What to produce:
Wherever "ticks" shows up in the records below, copy the whole line.

Collection entries:

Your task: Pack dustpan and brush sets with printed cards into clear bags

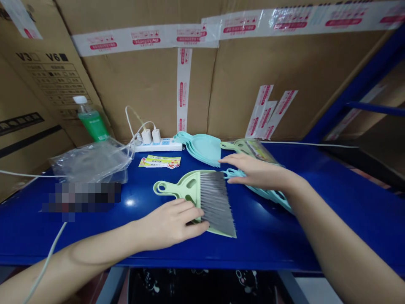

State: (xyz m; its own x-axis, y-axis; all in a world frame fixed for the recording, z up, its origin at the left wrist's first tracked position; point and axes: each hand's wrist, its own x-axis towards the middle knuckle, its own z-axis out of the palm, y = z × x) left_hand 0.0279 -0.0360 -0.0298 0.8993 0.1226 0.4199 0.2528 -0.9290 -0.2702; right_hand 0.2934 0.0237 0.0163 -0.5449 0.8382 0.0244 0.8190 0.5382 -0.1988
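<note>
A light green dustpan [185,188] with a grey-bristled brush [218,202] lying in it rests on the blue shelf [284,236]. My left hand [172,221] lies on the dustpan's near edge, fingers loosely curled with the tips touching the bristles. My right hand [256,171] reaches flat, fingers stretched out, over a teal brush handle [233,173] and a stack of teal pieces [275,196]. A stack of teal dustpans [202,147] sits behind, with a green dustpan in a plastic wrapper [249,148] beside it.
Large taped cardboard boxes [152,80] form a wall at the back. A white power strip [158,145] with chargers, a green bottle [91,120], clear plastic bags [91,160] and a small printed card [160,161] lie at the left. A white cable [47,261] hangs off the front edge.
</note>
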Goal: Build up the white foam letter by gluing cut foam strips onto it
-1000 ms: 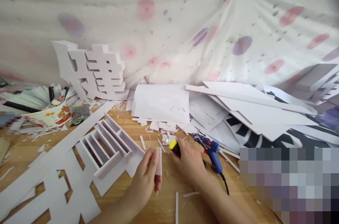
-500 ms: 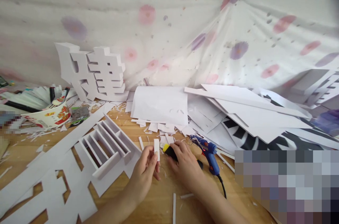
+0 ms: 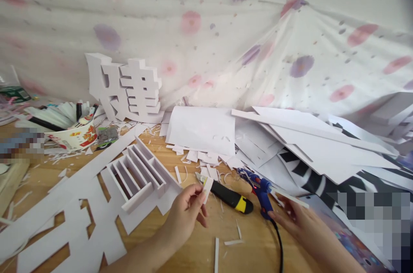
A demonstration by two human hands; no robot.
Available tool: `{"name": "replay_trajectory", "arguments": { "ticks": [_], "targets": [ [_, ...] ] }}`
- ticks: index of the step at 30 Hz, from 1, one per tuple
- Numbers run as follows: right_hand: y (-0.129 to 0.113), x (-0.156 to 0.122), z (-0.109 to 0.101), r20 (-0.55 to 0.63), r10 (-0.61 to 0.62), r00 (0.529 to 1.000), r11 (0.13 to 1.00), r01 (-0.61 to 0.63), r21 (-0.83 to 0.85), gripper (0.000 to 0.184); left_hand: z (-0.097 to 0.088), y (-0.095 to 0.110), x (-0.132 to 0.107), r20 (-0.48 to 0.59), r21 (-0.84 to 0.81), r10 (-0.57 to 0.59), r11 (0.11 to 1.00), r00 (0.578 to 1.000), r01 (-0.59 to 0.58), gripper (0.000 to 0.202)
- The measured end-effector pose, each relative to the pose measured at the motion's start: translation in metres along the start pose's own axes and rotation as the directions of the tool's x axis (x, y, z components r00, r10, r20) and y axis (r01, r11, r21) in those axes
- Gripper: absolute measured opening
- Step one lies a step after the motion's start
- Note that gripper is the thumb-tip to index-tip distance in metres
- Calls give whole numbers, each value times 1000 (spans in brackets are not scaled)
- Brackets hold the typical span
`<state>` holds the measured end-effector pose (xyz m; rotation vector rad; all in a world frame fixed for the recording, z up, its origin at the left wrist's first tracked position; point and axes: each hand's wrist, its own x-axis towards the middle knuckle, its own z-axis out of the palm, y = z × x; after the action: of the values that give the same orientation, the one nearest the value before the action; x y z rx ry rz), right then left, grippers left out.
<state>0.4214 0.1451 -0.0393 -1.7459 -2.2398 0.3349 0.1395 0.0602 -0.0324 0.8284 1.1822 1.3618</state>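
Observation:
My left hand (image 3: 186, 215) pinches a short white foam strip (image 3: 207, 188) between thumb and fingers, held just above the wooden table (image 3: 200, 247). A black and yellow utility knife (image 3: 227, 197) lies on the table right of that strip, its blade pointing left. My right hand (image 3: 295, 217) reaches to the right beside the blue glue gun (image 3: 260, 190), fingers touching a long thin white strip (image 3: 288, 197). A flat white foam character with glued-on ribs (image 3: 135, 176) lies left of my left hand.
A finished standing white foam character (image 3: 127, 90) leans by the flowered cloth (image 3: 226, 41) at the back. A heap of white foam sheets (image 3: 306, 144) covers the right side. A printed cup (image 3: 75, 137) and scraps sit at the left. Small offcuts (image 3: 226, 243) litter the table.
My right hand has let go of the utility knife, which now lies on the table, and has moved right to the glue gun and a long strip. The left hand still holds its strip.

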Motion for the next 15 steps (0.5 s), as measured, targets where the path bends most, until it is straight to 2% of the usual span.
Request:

Solution for this problem:
Available tool: `{"name": "replay_trajectory", "arguments": { "ticks": [_], "targets": [ [_, ...] ] }}`
- ticks: index of the step at 30 Hz, from 1, one per tuple

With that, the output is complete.